> **WORK TO COMPLETE**
Look through the records below, and whenever a line contains "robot", copy it.

> **INFORMATION GIVEN**
▶

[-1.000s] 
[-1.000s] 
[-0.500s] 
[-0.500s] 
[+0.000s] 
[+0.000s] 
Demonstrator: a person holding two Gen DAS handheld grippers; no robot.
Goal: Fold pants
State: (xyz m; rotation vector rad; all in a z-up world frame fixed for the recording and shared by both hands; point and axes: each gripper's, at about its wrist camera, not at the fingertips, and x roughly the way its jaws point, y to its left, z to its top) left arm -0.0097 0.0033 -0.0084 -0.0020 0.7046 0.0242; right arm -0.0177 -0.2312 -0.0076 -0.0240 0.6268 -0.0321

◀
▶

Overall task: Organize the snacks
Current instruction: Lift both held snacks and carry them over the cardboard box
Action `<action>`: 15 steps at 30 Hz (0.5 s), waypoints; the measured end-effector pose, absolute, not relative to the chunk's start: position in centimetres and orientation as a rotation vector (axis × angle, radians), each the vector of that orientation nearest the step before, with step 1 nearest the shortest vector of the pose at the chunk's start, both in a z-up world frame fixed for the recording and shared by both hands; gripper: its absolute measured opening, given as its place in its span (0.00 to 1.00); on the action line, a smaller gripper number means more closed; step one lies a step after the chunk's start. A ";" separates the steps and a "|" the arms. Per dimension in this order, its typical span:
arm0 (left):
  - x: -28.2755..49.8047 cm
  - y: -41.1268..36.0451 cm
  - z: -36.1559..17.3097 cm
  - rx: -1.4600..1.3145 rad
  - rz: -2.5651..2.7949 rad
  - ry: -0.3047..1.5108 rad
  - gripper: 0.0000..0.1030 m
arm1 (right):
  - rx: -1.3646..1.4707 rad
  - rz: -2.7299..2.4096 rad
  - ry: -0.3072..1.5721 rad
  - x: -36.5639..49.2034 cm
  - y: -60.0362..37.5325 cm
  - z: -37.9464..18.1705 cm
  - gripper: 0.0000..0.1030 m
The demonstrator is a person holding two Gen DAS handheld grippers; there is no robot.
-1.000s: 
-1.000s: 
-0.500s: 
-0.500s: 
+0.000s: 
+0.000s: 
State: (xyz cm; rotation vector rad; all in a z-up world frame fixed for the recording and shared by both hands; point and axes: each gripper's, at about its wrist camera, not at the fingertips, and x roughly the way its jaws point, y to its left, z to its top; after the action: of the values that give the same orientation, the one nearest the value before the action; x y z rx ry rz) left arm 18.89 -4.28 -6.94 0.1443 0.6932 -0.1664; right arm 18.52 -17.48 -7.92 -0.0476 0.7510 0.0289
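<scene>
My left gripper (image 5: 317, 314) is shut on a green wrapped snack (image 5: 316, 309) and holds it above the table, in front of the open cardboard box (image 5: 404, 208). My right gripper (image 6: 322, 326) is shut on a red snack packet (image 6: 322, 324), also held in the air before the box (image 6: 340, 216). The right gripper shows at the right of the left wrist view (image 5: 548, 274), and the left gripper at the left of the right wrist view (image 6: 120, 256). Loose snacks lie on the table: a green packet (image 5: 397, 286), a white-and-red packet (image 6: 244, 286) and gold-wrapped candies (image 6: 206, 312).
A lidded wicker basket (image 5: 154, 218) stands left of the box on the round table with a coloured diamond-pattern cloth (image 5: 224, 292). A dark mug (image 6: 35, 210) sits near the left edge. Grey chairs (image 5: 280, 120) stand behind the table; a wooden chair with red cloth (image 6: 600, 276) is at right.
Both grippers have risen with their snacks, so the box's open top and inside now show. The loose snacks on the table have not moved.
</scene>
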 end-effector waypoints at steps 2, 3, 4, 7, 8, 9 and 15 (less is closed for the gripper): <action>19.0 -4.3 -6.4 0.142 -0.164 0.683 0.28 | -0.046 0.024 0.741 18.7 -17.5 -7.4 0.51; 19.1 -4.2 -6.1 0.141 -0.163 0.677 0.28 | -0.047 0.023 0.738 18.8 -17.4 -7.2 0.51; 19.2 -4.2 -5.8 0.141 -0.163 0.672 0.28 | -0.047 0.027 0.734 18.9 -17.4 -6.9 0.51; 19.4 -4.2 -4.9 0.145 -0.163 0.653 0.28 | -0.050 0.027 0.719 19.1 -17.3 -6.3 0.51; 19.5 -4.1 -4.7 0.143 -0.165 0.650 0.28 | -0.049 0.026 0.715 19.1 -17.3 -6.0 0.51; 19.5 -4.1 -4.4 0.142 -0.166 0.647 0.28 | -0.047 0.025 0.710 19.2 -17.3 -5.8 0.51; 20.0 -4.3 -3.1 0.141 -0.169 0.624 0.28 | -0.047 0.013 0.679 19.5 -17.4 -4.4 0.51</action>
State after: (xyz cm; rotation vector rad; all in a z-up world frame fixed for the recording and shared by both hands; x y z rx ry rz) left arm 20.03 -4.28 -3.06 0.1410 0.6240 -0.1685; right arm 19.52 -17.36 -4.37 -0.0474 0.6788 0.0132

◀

> **TASK SOLUTION**
Demonstrator: a person holding two Gen DAS handheld grippers; no robot.
The demonstrator is a person holding two Gen DAS handheld grippers; there is no robot.

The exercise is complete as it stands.